[Task statement] The following entries are to be retyped in full, exactly as written.

-- Excerpted records follows --

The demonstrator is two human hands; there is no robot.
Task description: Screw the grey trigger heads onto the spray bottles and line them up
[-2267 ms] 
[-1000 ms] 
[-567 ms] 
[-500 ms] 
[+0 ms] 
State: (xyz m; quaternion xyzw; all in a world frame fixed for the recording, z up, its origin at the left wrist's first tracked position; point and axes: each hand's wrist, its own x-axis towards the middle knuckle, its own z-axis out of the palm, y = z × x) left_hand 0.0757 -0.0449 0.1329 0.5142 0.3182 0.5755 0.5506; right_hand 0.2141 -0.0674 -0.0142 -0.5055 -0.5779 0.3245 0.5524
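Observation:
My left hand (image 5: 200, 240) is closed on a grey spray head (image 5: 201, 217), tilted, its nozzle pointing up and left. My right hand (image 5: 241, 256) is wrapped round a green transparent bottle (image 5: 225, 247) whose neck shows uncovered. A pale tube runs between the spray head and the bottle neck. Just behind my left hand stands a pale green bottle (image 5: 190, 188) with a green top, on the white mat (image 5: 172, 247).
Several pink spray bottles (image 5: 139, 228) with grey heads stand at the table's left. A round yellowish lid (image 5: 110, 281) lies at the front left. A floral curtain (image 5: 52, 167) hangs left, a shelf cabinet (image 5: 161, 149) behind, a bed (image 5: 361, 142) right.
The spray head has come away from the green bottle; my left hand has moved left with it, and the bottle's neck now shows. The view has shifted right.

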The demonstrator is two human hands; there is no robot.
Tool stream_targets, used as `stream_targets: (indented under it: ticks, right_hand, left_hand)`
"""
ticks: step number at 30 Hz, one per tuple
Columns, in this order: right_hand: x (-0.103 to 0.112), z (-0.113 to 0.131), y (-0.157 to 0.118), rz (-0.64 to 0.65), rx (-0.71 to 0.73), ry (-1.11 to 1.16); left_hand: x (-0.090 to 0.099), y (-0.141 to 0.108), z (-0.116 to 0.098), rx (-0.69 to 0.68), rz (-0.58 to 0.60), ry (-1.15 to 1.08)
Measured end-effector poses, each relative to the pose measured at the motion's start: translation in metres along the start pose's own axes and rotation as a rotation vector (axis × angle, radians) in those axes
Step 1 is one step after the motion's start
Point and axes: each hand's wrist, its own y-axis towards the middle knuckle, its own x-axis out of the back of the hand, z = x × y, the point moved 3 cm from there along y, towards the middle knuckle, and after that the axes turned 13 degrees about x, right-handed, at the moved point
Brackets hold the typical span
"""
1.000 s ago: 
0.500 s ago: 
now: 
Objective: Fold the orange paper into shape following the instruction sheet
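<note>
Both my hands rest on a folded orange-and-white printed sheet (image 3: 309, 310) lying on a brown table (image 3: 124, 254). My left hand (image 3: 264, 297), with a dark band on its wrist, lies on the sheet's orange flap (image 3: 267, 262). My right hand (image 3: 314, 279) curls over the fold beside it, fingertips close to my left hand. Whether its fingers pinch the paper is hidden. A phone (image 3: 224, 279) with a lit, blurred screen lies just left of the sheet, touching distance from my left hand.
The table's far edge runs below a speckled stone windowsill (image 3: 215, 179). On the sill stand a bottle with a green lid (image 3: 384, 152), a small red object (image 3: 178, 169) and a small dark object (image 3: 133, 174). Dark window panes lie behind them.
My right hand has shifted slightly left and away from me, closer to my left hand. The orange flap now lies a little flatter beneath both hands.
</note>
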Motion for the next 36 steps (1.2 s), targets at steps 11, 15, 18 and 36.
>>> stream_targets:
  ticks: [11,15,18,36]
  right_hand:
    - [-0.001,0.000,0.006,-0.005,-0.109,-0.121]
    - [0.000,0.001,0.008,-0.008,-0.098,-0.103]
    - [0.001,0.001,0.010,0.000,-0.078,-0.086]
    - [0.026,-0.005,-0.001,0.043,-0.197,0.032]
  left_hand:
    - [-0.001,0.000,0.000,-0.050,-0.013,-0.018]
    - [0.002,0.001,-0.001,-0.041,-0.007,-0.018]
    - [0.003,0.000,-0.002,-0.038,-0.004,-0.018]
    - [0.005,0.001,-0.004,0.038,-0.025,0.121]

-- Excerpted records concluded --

[Solution to this task]
The demonstrator is two human hands; there is no robot.
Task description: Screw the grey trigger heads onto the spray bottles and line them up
[-2267 ms] 
[-1000 ms] 
[-567 ms] 
[-500 ms] 
[+0 ms] 
State: (xyz m; quaternion xyzw; all in a world frame fixed for the recording, z up, its origin at the left wrist's first tracked position; point and axes: each hand's wrist, its own x-axis towards the middle knuckle, its own z-axis out of the palm, y = z × x) left_hand 0.0757 -0.0449 0.1329 0.5142 0.3182 0.5755 0.5506; right_hand 0.2141 -0.0674 -0.0142 -0.5055 -0.5779 0.3245 0.5524
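Observation:
My left hand (image 5: 200, 240) is closed on a grey spray head (image 5: 201, 217), tilted, its nozzle pointing up and left. My right hand (image 5: 241, 256) is wrapped round a green transparent bottle (image 5: 225, 247) whose neck shows uncovered. A pale tube runs between the spray head and the bottle neck. Just behind my left hand stands a pale green bottle (image 5: 190, 188) with a green top, on the white mat (image 5: 172, 247).
Several pink spray bottles (image 5: 139, 228) with grey heads stand at the table's left. A round yellowish lid (image 5: 110, 281) lies at the front left. A floral curtain (image 5: 52, 167) hangs left, a shelf cabinet (image 5: 161, 149) behind, a bed (image 5: 361, 142) right.
The spray head has come away from the green bottle; my left hand has moved left with it, and the bottle's neck now shows. The view has shifted right.
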
The demonstrator is two human hands; there is no robot.
Tool stream_targets, used as `stream_targets: (indented under it: ticks, right_hand, left_hand)`
"""
ticks: step number at 30 Hz, one per tuple
Columns, in this order: right_hand: x (-0.103 to 0.112), z (-0.113 to 0.131), y (-0.157 to 0.118), rz (-0.64 to 0.65), rx (-0.71 to 0.73), ry (-1.11 to 1.16); left_hand: x (-0.090 to 0.099), y (-0.141 to 0.108), z (-0.116 to 0.098), rx (-0.69 to 0.68), rz (-0.58 to 0.60), ry (-1.15 to 1.08)
Measured end-effector poses, each relative to the pose measured at the motion's start: translation in metres along the start pose's own axes and rotation as a rotation vector (axis × angle, radians) in those axes
Step 1 is one step after the motion's start
Point and axes: each hand's wrist, its own y-axis towards the middle knuckle, its own x-axis out of the back of the hand, z = x × y, the point moved 3 cm from there along y, towards the middle knuckle, and after that the axes turned 13 degrees about x, right-handed, at the moved point
Brackets hold the typical span
"""
1.000 s ago: 
0.500 s ago: 
now: 
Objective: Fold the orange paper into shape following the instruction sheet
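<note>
Both my hands rest on a folded orange-and-white printed sheet (image 3: 309, 310) lying on a brown table (image 3: 124, 254). My left hand (image 3: 264, 297), with a dark band on its wrist, lies on the sheet's orange flap (image 3: 267, 262). My right hand (image 3: 314, 279) curls over the fold beside it, fingertips close to my left hand. Whether its fingers pinch the paper is hidden. A phone (image 3: 224, 279) with a lit, blurred screen lies just left of the sheet, touching distance from my left hand.
The table's far edge runs below a speckled stone windowsill (image 3: 215, 179). On the sill stand a bottle with a green lid (image 3: 384, 152), a small red object (image 3: 178, 169) and a small dark object (image 3: 133, 174). Dark window panes lie behind them.
My right hand has shifted slightly left and away from me, closer to my left hand. The orange flap now lies a little flatter beneath both hands.
</note>
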Motion for the next 36 steps (1.2 s), targets at steps 11, 15, 18 and 36.
>>> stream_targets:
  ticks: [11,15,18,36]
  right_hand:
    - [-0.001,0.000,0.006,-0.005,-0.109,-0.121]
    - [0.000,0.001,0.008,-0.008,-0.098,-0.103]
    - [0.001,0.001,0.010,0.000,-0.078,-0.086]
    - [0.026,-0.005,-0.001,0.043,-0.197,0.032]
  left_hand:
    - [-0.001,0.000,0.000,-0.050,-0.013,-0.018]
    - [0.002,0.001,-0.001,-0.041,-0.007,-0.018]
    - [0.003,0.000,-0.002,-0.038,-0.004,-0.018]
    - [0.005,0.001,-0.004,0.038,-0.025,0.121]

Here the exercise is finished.